**Exercise**.
What lines below contain the word "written"? Please pull each one out.

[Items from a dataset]
- - - -

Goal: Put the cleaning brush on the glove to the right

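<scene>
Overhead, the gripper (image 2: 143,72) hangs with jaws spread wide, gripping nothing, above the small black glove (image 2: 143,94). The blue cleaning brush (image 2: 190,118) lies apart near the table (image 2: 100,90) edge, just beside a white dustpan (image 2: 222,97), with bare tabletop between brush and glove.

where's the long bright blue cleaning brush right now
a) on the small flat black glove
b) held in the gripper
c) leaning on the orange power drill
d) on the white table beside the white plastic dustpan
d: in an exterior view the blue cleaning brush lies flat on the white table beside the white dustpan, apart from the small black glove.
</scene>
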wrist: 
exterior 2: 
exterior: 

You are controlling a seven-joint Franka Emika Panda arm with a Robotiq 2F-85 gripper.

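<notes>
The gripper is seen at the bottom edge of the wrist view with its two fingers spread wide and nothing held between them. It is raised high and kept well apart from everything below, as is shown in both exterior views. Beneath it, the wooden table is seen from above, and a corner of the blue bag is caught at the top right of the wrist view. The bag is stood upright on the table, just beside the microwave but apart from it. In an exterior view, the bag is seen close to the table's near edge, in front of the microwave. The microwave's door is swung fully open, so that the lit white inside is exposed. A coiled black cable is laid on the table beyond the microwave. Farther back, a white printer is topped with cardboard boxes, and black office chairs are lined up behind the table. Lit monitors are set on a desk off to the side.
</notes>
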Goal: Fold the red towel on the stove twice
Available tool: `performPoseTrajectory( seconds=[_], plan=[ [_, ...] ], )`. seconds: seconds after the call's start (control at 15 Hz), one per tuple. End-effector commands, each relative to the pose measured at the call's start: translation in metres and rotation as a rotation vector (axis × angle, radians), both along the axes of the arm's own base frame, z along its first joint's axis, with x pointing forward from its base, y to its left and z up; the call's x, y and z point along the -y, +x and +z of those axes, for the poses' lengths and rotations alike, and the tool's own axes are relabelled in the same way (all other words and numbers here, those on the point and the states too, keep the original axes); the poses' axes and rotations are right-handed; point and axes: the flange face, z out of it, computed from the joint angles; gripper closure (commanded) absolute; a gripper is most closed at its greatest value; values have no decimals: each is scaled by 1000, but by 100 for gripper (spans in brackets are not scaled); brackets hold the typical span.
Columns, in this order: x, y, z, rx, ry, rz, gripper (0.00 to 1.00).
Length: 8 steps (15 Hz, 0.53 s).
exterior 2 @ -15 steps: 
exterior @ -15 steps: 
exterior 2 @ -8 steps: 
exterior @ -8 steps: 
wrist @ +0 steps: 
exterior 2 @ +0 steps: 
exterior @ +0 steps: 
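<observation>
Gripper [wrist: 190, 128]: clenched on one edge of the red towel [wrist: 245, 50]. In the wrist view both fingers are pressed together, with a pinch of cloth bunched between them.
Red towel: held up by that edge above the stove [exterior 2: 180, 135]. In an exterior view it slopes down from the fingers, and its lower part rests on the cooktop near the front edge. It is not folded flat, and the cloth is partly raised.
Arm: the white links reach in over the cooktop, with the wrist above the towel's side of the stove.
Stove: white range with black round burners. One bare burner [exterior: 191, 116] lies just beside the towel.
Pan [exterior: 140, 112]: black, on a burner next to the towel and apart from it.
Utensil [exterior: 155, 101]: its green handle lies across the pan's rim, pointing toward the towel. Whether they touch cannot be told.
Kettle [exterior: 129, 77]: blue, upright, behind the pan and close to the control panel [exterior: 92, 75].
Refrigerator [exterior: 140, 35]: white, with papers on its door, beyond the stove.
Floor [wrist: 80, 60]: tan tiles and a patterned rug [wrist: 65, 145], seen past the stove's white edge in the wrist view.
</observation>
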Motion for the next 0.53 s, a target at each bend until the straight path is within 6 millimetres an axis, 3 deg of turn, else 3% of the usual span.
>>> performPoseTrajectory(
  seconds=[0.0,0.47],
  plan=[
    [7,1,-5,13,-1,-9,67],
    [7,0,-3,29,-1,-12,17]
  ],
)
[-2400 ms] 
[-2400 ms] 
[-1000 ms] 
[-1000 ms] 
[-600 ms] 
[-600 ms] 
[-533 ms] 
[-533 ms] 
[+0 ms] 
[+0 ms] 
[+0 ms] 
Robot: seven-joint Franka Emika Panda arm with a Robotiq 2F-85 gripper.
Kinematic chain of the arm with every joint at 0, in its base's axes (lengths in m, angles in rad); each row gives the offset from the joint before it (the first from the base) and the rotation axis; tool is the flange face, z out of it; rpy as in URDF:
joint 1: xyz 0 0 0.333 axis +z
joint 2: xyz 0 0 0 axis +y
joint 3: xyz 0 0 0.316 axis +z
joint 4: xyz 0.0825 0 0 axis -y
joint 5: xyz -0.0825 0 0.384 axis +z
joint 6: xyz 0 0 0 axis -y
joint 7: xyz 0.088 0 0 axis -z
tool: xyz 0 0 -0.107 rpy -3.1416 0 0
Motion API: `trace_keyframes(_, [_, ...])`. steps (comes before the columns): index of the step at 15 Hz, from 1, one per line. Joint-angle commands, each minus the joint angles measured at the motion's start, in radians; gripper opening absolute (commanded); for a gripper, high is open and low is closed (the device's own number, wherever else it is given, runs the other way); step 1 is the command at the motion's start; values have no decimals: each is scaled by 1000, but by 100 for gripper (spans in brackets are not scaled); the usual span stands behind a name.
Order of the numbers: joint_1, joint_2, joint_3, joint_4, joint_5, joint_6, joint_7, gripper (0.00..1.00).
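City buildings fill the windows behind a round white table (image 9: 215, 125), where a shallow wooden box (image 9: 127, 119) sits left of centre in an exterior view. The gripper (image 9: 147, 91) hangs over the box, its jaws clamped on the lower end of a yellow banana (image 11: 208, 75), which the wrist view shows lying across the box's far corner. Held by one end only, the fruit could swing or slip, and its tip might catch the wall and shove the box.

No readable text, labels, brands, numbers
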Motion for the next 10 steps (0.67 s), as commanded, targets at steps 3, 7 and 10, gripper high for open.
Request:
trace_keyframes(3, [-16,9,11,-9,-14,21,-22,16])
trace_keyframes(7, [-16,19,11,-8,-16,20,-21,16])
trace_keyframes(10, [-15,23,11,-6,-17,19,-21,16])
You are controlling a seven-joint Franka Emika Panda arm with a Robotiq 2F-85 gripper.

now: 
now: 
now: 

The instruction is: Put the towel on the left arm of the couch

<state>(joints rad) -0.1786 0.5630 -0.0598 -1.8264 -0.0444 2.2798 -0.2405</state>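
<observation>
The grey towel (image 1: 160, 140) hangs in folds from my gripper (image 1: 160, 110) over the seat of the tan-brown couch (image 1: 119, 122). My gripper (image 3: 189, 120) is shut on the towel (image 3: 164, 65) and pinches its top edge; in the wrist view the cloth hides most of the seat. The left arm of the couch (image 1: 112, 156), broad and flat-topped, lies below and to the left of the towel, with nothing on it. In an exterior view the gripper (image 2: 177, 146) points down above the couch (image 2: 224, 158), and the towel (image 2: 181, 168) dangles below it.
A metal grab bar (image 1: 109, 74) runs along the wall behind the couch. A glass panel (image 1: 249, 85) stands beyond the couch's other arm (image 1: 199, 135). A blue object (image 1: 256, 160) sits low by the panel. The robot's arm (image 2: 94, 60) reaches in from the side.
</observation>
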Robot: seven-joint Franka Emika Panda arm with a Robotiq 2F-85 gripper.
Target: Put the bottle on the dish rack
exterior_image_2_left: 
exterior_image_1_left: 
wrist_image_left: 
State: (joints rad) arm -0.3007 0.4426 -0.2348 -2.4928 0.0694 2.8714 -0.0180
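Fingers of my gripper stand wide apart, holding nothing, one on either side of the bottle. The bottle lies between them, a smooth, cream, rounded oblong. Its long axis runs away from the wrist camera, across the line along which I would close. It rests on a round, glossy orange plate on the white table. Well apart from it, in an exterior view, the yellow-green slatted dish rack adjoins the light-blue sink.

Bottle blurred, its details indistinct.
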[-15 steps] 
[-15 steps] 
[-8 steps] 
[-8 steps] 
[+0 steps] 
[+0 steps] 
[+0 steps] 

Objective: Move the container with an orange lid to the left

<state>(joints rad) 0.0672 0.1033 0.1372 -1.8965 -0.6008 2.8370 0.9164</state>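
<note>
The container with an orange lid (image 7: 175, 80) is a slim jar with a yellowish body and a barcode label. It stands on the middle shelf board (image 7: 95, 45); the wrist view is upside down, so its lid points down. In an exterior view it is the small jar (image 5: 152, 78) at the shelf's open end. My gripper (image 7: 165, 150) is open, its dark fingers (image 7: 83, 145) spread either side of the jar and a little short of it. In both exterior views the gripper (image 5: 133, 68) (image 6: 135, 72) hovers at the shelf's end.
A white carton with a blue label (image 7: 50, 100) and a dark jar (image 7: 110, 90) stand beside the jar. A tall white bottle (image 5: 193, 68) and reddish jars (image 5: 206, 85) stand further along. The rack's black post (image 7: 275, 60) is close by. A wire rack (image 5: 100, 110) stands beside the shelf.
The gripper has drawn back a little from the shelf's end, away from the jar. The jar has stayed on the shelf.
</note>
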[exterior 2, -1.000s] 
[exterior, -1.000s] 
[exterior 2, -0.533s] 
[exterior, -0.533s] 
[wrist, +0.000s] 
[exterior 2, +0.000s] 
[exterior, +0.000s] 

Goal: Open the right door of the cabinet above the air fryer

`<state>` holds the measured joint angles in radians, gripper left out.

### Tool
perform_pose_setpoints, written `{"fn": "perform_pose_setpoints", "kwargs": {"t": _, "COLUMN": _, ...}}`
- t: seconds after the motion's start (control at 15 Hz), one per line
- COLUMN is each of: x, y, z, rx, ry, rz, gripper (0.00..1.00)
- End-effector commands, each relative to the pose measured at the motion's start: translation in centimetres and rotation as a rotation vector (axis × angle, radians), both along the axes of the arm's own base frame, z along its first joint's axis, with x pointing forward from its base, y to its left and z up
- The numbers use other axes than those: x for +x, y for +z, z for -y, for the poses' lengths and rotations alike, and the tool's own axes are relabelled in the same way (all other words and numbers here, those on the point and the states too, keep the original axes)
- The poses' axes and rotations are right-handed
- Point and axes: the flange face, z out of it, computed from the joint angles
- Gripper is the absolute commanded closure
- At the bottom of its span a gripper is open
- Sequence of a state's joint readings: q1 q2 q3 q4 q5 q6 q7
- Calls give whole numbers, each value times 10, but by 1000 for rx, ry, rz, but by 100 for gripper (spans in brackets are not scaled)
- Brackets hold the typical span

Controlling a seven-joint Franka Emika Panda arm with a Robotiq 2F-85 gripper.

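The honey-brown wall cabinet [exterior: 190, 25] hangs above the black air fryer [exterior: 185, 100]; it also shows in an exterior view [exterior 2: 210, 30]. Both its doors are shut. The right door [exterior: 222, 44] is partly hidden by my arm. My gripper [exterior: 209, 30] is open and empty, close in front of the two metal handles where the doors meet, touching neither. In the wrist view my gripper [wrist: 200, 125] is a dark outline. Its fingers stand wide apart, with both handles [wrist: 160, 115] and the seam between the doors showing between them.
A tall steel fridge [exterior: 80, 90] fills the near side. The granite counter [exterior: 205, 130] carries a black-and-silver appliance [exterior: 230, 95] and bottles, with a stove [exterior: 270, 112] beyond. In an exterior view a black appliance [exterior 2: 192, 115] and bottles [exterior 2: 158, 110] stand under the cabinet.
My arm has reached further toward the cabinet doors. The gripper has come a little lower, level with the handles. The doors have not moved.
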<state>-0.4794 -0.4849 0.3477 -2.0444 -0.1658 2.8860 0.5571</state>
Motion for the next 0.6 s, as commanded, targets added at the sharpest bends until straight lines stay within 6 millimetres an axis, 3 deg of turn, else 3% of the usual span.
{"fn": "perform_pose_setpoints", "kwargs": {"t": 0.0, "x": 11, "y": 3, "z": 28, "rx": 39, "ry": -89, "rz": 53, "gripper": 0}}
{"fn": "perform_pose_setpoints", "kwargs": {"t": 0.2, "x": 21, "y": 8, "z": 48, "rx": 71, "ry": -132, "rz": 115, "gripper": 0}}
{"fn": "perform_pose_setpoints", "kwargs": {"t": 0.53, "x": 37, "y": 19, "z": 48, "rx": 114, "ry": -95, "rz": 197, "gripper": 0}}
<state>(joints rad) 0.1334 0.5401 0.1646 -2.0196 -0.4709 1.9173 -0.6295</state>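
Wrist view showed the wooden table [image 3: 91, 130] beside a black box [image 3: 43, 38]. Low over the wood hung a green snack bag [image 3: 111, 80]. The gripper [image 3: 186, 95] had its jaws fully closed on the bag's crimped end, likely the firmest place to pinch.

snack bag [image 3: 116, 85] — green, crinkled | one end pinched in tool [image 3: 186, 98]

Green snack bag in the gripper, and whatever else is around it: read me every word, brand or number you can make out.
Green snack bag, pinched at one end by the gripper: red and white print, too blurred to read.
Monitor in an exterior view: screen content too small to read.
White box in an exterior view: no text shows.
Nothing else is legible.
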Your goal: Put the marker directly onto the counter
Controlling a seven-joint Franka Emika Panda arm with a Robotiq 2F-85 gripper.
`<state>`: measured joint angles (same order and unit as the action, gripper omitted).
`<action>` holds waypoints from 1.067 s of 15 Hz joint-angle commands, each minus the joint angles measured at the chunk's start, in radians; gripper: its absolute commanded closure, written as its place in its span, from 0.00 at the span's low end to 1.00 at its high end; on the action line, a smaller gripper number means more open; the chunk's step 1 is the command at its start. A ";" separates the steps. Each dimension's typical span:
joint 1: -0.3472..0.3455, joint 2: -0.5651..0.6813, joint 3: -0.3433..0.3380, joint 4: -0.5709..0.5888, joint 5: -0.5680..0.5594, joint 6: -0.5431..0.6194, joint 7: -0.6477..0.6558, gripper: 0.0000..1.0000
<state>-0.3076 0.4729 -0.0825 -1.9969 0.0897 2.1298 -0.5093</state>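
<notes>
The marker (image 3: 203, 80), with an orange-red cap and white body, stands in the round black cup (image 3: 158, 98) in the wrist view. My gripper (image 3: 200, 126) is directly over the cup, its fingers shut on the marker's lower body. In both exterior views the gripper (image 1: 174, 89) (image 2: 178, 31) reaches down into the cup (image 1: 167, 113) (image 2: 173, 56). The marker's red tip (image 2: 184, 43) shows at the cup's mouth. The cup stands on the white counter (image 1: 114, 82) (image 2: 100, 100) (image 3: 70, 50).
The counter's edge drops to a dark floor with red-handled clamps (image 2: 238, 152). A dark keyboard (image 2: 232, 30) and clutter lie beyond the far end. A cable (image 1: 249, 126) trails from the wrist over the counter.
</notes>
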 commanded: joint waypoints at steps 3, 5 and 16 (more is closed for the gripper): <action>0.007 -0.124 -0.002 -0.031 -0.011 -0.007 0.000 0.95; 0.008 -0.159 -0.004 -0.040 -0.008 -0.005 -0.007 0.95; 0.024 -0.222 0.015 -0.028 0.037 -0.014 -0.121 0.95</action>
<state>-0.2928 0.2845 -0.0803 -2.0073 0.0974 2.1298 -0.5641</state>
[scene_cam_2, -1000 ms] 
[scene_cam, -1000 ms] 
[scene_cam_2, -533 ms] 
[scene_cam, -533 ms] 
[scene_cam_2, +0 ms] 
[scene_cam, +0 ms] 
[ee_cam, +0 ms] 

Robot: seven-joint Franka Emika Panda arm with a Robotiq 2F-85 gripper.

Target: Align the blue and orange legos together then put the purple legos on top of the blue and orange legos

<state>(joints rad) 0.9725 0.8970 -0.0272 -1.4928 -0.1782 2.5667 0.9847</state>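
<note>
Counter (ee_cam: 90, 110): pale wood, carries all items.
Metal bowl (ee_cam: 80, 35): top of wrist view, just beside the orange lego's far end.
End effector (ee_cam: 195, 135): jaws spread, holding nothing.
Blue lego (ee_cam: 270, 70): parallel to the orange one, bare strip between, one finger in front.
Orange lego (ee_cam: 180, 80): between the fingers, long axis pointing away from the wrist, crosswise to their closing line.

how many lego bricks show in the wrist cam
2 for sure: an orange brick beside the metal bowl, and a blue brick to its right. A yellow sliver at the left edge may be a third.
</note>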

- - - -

**Answer space**.
perform_pose_setpoints, written `{"fn": "perform_pose_setpoints", "kwargs": {"t": _, "COLUMN": _, ...}}`
`<action>` holds waypoints from 1.067 s of 15 Hz joint-angle commands, each minus the joint angles measured at the chunk's start, in radians; gripper: its absolute commanded closure, written as its place in its span, from 0.00 at the span's low end to 1.00 at its high end; on the action line, a smaller gripper number means more open; the chunk's step 1 is the command at its start. A ";" separates the steps. Each dimension's typical span:

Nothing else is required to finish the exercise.